Taupier à Locoal-Mendon (56550)
Intervention professionnelle ou piégeage autonome — Morbihan
Le piège Putange est utilisé depuis 300 ans par les taupiers professionnels. Sur les sols argile sur schiste morbihannais du Morbihan, son métal vieilli dans la terre locale neutralise les odeurs et affiche un taux de capture supérieur à 90%.
Calendrier taupinière — Locoal-Mendon
📅 La saison démarre vers début mars dans votre secteur.
Avec 5 jours de gel par an en moyenne, les hivers sont doux — les taupes ne s'interrompent jamais vraiment. Les sols argile sur schiste morbihannais de ce secteur offrent des conditions de creusement propices, avec une densité de vers de terre suffisante pour maintenir une activité moyenne toute l'année. Les taupes restent actives presque toute l'année, avec un pic marqué dès les premières chaleurs de mars. L'activité est régulière dans ce secteur. Une surveillance hebdomadaire des taupinières en saison permet d'agir avant que les galeries ne s'étendent à l'ensemble du terrain.
Éliminer les taupes à Locoal-Mendon
La technique Putange est particulièrement adaptée à Morbihan : le métal du piège est vieilli dans la terre locale avant livraison, neutralisant les odeurs humaines et métalliques détectables par les taupes à plusieurs mètres.
Le terrain à Locoal-Mendon
À Locoal-Mendon, j'observe un phénomène qu'on rencontre peu ailleurs en Bretagne : une nappe à 80 centimètres qui crée des galeries pérennes, stables, presque confortables pour les taupes. Ce sol d'argile sur schiste morbihannais ne s'assèche jamais vraiment. Mars à novembre, c'est une saison quasi continue. Le paradoxe local ? L'élevage intensif autour — 36 exploitations en moyenne — produit des prairies qui bombardent le sol de nutriments. Les vers prolifèrent. Les taupes ne migrent pas, elles s'installent durablement. Les taupiers non-locaux commettent l'erreur classique : ils posent le piège Putange en surface, oublient que le réseau ici s'enfonce progressivement. À Locoal-Mendon, c'est un combat d'usure, pas d'éradication rapide. Je vise les galeries de transit en profondeur, celles qu'elles fréquentent entre février et avril.

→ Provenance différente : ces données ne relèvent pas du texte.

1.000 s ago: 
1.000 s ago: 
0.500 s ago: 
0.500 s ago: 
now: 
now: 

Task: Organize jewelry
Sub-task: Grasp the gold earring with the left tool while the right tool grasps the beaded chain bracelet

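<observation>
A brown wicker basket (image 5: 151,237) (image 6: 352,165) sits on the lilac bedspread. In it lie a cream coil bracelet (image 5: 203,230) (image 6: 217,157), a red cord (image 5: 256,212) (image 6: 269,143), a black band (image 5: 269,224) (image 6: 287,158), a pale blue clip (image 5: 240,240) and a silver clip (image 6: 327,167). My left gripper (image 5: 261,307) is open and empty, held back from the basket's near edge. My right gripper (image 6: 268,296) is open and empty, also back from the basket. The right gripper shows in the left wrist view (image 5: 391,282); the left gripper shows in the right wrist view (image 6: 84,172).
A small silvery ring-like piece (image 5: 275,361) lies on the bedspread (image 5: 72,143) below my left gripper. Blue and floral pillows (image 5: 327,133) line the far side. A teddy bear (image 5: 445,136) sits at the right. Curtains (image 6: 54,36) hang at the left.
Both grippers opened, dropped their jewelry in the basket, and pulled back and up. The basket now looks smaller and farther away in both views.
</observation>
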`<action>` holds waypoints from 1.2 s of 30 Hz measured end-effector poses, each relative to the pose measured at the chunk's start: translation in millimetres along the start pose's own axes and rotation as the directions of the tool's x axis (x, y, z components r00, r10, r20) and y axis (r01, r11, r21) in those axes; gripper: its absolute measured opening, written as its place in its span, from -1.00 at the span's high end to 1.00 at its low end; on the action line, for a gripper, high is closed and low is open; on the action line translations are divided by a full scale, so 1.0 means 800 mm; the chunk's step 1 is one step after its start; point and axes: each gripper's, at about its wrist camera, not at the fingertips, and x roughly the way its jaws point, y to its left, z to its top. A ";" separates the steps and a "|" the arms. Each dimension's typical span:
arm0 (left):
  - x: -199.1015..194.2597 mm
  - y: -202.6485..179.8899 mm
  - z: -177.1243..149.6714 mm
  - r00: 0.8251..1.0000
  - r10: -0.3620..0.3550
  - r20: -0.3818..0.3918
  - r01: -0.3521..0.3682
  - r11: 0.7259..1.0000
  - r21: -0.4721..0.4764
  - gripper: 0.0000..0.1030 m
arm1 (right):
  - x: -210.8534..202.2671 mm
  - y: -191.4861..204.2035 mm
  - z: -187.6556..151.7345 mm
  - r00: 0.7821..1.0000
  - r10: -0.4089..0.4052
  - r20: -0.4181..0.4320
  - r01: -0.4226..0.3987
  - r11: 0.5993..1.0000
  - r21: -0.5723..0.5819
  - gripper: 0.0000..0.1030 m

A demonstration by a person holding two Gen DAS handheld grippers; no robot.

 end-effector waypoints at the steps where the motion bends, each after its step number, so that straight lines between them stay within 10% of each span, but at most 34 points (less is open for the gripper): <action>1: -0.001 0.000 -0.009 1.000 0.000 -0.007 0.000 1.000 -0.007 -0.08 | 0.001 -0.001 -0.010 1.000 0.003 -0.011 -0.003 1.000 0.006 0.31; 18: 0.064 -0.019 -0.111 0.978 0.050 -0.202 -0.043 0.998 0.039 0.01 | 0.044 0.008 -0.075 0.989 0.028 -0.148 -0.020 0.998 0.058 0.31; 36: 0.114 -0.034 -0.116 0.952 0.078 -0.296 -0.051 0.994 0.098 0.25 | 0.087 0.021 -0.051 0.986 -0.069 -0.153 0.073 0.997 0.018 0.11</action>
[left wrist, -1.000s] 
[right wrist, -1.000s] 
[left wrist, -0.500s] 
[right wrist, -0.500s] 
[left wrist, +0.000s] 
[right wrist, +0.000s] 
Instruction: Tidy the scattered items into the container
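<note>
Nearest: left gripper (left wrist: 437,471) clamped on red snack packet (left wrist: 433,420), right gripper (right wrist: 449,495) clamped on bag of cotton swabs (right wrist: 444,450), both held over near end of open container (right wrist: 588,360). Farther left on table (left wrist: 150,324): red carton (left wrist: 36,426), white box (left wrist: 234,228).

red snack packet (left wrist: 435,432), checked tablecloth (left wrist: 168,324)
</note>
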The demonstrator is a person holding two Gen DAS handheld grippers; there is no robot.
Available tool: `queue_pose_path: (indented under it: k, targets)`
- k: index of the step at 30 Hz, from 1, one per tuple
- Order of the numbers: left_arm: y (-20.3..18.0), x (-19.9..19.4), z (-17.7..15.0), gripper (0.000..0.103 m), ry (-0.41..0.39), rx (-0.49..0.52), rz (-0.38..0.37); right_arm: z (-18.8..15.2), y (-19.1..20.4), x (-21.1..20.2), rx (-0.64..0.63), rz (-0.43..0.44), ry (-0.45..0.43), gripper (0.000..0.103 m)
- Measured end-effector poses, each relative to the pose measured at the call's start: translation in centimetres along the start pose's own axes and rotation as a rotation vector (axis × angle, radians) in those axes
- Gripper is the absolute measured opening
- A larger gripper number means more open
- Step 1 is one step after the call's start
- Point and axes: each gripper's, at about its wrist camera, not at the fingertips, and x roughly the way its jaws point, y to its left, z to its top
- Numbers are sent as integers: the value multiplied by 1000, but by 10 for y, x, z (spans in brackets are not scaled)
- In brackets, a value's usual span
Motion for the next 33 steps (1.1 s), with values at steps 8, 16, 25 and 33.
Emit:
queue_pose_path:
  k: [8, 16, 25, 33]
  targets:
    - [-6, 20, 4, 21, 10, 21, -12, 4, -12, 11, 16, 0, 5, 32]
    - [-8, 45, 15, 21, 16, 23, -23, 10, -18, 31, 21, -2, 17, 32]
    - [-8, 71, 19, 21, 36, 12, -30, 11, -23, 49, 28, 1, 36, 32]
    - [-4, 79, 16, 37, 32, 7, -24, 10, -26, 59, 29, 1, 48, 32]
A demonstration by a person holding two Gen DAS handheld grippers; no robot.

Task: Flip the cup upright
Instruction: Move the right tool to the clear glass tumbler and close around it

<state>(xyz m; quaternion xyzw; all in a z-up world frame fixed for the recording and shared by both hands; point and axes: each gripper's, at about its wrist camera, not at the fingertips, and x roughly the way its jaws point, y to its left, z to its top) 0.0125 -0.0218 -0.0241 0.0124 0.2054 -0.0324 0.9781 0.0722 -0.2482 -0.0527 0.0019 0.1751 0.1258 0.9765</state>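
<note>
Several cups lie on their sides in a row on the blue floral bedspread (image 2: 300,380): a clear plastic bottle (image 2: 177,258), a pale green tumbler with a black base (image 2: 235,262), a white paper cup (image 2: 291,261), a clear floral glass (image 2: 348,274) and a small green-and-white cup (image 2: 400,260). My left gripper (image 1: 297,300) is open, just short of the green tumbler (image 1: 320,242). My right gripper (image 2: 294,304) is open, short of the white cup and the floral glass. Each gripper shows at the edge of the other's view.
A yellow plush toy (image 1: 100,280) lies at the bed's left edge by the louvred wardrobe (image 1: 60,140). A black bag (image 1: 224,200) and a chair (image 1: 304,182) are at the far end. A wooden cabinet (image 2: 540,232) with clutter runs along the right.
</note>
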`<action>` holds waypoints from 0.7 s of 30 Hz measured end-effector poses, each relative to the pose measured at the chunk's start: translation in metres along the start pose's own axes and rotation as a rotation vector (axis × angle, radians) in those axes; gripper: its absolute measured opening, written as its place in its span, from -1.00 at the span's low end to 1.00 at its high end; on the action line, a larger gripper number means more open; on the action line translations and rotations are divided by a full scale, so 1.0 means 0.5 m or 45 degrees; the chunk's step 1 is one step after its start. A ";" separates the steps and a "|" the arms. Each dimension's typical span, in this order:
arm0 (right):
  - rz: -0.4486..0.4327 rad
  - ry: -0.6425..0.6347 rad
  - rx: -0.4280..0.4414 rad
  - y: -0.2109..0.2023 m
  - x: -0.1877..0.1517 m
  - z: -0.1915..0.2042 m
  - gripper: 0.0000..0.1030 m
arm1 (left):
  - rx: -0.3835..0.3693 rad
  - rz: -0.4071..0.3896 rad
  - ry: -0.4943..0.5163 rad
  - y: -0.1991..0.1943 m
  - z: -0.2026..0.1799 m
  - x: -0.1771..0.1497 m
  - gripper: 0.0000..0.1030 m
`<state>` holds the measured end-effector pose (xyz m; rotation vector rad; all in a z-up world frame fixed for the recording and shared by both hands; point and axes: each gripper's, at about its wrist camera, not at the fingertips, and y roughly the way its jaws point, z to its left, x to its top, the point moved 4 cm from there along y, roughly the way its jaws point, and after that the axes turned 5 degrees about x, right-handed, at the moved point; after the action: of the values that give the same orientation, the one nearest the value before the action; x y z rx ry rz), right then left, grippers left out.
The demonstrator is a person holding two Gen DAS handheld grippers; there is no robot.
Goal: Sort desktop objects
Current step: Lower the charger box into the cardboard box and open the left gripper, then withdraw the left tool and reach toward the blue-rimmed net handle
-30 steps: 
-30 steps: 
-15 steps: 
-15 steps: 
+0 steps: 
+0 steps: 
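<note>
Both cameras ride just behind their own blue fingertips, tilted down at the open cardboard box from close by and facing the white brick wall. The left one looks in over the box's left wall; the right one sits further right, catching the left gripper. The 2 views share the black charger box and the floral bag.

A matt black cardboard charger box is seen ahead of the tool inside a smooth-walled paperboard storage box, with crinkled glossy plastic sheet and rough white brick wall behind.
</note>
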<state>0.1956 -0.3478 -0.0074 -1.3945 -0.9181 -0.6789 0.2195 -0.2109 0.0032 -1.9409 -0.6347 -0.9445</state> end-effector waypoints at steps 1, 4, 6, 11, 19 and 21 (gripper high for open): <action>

Diagnostic de pose — Locoal-Mendon
L'erreur majeure des taupiers extérieurs : traiter Locoal-Mendon comme une zone de sol mince. Faux. La nappe haute signifie que les galeries maîtresses descendent entre 35 et 45 centimètres — c'est là que j'actionne le piège Putange. Pourquoi ? Le sol argileux compacte en profondeur. Les taupes créent des autoroutes entre 40 et 60 centimètres, stables toute l'année. En mars, je creuse perpendiculairement à l'axe des taupinières principales, celui orienté nord-sud sur ce secteur bocager. La pression d'élevage garantit une activité constante. Timing critique : intervenir entre mi-février et fin mars, avant que les galeries de reproduction ne deviennent labyrinthiques. Un piège mal posé à 15 centimètres = zéro capture.
Locoal-Mendon, cœur du Vannetais agricole, a basculé vers l'élevage intensif dans les années 1970-1980. Les prairies permanentes se sont multipliées, remplaçant les cultures mixtes. Ce sol argilo-schisteux, peu propice au maïs intensif, s'y prêtait parfaitement. Depuis cinquante ans, la pression des herbivores et du travail du sol a enrichi la faune souterraine. Les taupes n'ont jamais eu aussi peu de raisons de partir.
« Pourquoi mes prairies se remplissent-elles de taupinières même l'hiver ? » Parce qu'à Locoal-Mendon, la nappe superficielle force les taupes à creuser plus profond. L'hiver morbihannais ne gèle pas assez pour bloquer l'activité. Entre 40 et 50 centimètres, le sol reste malléable. Elles ne disparaissent pas, elles se réorganisent. C'est pourquoi j'interviens avant mars : une taupe hivernale engagée profondément est deux fois plus difficile à piéger qu'une taupe de surface printanière.